What is expected:
Copy out all lines from the entries below in which "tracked" occurs.

Supplied information:
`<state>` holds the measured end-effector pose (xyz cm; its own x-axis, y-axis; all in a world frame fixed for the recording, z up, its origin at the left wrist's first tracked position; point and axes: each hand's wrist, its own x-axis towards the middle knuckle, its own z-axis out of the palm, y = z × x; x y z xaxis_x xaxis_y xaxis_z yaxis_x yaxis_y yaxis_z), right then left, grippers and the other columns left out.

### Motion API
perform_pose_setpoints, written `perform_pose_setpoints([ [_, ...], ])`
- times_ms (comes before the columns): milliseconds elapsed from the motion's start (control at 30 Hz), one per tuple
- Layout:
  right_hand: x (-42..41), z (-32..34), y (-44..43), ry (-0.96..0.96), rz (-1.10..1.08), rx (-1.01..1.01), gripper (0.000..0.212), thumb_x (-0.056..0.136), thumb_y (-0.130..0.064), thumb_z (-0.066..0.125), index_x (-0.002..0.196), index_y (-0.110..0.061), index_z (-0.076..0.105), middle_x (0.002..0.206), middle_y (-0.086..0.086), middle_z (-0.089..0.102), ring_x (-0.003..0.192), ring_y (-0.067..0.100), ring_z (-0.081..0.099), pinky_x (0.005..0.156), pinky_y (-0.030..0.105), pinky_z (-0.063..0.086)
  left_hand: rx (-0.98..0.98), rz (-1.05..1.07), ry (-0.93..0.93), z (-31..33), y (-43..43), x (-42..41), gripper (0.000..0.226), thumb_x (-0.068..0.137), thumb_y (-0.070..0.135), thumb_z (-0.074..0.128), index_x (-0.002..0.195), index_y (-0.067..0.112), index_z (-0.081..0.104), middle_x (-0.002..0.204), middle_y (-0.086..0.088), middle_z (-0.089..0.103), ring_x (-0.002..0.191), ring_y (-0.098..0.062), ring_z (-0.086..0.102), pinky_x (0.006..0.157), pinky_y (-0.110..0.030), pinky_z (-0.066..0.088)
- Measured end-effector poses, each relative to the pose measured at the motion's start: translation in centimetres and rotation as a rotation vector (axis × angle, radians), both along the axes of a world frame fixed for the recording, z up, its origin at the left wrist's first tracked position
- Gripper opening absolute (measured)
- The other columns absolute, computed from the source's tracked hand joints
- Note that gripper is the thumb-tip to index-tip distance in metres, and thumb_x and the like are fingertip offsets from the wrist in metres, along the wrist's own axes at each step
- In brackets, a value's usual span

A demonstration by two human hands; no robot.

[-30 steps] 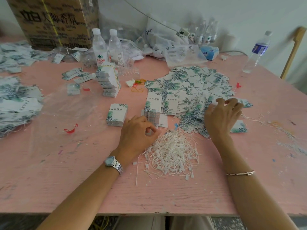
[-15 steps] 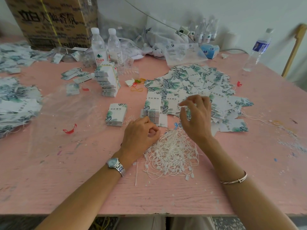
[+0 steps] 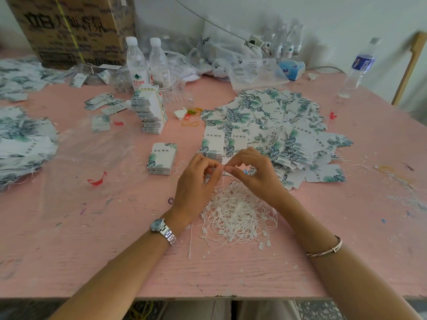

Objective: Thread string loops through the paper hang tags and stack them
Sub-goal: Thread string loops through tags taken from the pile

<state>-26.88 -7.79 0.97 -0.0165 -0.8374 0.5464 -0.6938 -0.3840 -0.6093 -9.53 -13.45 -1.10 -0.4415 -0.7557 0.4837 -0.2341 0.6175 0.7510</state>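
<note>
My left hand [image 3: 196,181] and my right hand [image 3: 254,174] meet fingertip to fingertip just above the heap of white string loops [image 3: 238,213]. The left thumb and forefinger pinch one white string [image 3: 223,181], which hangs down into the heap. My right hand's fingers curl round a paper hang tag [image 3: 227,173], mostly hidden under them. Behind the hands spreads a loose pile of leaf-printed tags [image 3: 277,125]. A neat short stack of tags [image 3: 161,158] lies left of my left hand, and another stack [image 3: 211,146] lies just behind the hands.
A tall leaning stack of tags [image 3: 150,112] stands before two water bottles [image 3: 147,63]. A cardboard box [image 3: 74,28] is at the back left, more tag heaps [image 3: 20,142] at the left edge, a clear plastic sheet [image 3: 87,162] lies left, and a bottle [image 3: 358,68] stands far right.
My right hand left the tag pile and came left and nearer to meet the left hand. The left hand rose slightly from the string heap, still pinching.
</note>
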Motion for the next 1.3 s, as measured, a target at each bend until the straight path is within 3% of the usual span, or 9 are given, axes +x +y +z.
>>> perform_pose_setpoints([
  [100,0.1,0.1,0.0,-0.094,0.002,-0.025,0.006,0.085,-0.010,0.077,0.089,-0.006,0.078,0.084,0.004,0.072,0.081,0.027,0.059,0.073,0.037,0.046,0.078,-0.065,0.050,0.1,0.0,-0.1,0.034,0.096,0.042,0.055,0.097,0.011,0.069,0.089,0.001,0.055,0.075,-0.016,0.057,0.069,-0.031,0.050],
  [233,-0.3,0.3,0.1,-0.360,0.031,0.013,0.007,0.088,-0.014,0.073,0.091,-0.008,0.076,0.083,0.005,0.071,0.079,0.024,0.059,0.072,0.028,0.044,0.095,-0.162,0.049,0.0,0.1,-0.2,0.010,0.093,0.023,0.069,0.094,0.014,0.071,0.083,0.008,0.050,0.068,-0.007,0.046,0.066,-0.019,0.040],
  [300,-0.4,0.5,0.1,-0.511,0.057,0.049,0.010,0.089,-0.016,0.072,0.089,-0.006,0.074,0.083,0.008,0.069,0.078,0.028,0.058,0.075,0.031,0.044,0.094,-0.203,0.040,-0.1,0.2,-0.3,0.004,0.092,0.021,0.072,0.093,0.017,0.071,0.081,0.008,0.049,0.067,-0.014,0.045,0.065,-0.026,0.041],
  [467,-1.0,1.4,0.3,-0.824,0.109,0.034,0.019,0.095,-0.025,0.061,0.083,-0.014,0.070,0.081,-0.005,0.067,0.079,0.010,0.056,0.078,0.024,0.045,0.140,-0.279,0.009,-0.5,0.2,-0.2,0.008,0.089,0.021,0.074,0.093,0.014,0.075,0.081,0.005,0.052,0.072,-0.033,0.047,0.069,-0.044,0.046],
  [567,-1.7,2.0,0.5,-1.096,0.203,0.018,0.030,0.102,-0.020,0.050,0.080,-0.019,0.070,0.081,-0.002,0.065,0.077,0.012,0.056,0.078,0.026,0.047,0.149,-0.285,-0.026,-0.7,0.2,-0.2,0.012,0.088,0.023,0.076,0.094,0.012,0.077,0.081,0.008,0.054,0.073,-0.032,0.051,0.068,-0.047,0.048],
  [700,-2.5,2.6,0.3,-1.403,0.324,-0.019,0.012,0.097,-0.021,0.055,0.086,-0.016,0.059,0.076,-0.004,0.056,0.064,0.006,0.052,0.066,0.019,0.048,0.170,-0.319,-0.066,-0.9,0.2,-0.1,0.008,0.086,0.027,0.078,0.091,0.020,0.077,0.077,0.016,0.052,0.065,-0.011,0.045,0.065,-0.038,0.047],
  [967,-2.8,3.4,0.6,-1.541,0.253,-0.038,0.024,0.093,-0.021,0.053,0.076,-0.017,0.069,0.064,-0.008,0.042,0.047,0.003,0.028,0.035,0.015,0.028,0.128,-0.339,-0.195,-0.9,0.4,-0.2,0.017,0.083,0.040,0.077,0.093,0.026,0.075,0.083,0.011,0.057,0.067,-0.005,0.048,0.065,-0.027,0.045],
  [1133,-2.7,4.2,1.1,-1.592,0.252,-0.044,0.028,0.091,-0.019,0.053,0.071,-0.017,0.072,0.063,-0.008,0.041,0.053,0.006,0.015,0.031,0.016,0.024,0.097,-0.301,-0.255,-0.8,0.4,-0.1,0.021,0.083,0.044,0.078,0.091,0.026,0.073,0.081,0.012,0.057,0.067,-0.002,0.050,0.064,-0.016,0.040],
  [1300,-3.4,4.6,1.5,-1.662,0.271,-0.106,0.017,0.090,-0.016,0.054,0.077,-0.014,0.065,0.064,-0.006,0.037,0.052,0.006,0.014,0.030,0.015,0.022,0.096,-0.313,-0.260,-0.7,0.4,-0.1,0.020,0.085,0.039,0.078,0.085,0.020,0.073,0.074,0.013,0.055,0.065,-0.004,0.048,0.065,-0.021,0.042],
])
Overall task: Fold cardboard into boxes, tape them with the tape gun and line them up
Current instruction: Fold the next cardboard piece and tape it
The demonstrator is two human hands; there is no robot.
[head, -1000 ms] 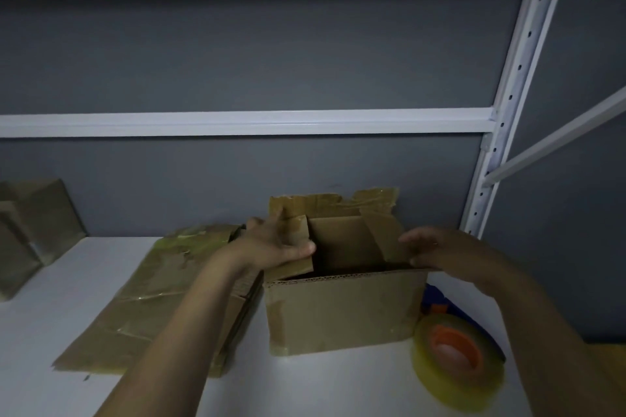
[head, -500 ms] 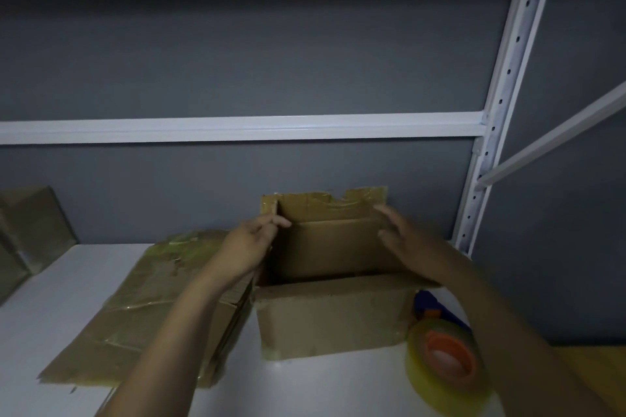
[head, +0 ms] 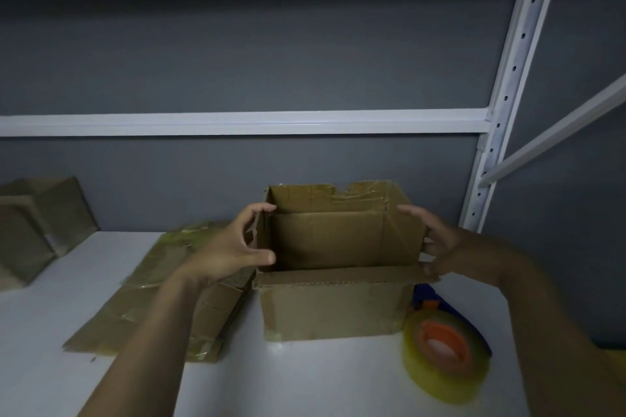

Answer to the exercise:
`<state>` holds the measured end-effector pose (xyz cm; its own x-axis, y-axis; all in a world frame fixed for the recording, z up, its origin at the left wrist's first tracked position; point and axes: each hand's wrist, its own x-axis towards the middle knuckle, its own z-axis out of the palm, y = z × x; x y z xaxis_x xaxis_y xaxis_z yaxis_x yaxis_y yaxis_z), right then left, grippers and the other columns left out.
- Measured end-effector poses, each relative to the pose measured at the motion's start: translation in centimetres and rotation as a rotation vector (axis × angle, radians), both along the axes of a world frame fixed for the recording, z up, its origin at the left wrist's first tracked position
- The other columns absolute, computed from the source's tracked hand joints

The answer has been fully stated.